The developer has also bolted on a diplomacy system with multiple factions you can perform missions for, so there's no shortage of stuff to do alongside the main storyline. It's a shame, then, that the missions are generally unimaginative (kill pirates... kill more pirates) and the game's plot and script are uninspired. Yes, there are a lot of "un" words here; unfortunately, Spaceforce can't be recommended despite some interesting ideas.
It's from The Adventure Company, and it's billed as the "ultimate puzzle adventure" so you'd think that Safecracker would be an adventure game with a heavy emphasis on breaking and entering safes. And let loose in a deceased billionaire's mansion, it soon becomes clear that you are indeed surrounded by loads of puzzles in the form of locked doors and safes. However, the adventure bit is non-existent aside from moving around the house by pointing and clicking.

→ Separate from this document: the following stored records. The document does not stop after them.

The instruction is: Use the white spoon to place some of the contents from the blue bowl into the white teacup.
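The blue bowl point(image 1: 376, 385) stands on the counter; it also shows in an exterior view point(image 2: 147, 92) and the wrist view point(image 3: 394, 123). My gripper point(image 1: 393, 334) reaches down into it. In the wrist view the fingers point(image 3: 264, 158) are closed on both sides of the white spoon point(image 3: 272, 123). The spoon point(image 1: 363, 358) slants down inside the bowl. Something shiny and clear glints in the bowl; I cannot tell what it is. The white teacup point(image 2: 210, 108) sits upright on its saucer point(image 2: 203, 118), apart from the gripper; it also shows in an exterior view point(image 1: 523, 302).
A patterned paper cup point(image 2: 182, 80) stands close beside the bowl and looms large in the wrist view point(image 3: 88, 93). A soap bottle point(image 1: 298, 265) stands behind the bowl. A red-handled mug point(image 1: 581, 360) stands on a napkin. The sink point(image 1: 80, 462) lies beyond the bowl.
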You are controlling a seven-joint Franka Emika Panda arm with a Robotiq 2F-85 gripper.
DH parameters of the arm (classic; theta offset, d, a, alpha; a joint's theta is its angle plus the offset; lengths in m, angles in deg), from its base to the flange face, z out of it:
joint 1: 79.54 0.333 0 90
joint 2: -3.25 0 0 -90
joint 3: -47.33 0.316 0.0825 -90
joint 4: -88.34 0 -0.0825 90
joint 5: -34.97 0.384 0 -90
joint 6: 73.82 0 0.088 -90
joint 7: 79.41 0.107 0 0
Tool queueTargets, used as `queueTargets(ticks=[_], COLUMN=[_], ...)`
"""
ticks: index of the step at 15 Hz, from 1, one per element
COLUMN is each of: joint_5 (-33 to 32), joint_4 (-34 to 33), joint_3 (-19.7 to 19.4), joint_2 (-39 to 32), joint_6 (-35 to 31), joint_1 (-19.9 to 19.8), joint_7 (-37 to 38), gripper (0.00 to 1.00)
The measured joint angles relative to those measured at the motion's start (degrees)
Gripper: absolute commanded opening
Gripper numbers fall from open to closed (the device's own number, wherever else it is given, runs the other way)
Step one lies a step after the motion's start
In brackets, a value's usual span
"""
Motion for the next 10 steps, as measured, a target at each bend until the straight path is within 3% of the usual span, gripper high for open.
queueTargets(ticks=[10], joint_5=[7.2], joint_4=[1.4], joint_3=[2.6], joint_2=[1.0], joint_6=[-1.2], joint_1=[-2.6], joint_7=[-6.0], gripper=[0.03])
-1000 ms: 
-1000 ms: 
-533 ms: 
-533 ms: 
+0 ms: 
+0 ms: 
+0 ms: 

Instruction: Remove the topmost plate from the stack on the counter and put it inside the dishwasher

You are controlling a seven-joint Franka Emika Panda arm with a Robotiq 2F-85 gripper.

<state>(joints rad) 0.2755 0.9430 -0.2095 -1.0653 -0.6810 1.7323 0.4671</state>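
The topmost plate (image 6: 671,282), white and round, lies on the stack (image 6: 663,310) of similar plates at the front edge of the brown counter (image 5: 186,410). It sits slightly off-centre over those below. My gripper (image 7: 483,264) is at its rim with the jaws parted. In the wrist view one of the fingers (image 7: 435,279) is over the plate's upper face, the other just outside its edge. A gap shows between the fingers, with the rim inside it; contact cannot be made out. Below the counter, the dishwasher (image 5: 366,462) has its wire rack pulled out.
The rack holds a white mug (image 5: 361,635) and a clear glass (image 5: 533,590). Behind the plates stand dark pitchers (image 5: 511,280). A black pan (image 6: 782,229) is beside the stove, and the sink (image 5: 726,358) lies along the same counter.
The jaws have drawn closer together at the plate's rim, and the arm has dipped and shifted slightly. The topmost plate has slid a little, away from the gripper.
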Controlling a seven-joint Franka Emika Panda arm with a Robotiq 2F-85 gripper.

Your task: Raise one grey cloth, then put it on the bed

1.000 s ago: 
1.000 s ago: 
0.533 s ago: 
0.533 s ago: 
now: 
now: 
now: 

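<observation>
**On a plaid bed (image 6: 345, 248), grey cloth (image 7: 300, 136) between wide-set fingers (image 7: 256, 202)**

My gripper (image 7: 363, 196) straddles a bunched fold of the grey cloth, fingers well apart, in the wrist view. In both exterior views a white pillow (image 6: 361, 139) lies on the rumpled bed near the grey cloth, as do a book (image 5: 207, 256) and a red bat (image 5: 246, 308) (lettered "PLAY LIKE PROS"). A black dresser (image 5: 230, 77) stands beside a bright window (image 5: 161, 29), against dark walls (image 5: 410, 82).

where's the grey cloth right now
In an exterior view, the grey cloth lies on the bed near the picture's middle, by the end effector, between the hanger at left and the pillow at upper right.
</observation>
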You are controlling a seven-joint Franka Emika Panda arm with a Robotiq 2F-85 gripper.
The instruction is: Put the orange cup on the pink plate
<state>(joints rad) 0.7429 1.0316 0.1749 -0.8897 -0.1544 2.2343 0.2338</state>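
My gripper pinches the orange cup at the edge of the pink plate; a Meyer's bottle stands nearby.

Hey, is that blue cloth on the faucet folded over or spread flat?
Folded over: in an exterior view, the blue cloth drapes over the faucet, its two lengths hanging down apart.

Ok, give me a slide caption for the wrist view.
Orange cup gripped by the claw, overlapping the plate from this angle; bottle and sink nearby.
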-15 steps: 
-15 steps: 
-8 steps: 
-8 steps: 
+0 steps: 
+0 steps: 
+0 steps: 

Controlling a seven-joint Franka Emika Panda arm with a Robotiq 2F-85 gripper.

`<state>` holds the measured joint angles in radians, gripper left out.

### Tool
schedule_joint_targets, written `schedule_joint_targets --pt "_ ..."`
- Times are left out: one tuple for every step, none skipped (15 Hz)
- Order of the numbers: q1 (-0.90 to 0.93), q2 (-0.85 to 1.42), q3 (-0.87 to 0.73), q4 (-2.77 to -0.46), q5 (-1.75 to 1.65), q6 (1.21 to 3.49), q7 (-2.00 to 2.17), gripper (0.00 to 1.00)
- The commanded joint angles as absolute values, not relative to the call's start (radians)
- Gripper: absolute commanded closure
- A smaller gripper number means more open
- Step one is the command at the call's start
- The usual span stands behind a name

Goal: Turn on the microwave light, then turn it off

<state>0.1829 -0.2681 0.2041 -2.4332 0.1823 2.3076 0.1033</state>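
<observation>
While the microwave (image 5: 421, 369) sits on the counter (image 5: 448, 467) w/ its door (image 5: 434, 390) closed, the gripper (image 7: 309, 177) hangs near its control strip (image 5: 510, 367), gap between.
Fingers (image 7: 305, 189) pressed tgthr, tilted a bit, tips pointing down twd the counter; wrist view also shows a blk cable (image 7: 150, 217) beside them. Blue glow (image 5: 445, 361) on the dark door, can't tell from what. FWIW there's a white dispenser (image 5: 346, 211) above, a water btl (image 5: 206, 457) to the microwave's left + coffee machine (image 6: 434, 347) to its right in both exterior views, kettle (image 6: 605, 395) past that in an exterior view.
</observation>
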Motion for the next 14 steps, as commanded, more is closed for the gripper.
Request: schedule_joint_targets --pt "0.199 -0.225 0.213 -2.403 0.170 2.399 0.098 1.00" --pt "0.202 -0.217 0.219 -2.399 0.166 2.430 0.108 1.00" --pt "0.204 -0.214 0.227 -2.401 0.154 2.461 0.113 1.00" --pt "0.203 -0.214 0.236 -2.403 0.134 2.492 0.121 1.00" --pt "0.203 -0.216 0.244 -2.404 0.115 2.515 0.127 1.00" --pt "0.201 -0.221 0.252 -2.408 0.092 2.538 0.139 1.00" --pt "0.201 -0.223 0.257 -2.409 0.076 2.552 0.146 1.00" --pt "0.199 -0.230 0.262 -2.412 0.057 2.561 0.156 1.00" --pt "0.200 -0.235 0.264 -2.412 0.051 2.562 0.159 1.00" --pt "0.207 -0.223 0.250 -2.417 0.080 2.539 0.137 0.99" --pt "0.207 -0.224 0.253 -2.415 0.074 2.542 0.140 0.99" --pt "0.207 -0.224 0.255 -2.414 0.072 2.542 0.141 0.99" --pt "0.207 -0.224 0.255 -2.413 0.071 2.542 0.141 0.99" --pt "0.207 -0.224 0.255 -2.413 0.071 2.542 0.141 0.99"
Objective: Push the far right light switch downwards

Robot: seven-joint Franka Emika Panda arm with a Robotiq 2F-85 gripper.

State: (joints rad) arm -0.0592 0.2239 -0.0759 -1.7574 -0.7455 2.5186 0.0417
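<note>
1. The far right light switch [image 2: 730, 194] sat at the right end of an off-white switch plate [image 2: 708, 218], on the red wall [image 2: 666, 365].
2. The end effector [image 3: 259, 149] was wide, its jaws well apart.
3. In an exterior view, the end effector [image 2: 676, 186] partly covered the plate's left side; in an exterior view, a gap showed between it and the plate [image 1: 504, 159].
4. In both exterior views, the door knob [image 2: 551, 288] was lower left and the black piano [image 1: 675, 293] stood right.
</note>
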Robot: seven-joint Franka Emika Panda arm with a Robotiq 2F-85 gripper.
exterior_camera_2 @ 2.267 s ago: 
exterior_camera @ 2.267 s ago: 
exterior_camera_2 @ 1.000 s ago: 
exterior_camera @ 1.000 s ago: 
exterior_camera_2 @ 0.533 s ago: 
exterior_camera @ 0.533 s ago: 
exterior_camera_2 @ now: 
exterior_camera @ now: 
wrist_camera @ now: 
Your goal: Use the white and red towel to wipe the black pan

Yes, you have an inventory and can pick up objects, but there's no exploring or working out adventure game style conundrums, you simply solve the safe puzzles and are rewarded with an object or code which lets you pass through the next door. The mansion is merely a pretty 3D setting for a series of puzzle games. Incidentally, it's a pretty 3D setting without an invert mouse option - why is it that developers think if it's not an FPS, this isn't required? Pushing forward to look up makes my head hurt.
The puzzles themselves are a varied bag. Some are based on simple logic or sequences, and there are also mazes, sliding square puzzles, code wheels and even a game of Mastermind (the board game, not the quiz) at one point. Generally, the difficulty level is quite well balanced but be warned - there are some tricky brain teasers here. Moreover, there are red herrings which appear to be unfeasibly complex affairs, but actually have very straightforward solutions that are incredibly annoying to discover after an hour or more spent tinkering.
Apart from the odd frustrating puzzle, there's nothing much at fault here, aside from the fact that what you're buying is a small collection of puzzles and nothing more. As long as you realise that's all Safecracker is - and there's no adventure element to speak of - then you won't be disappointed.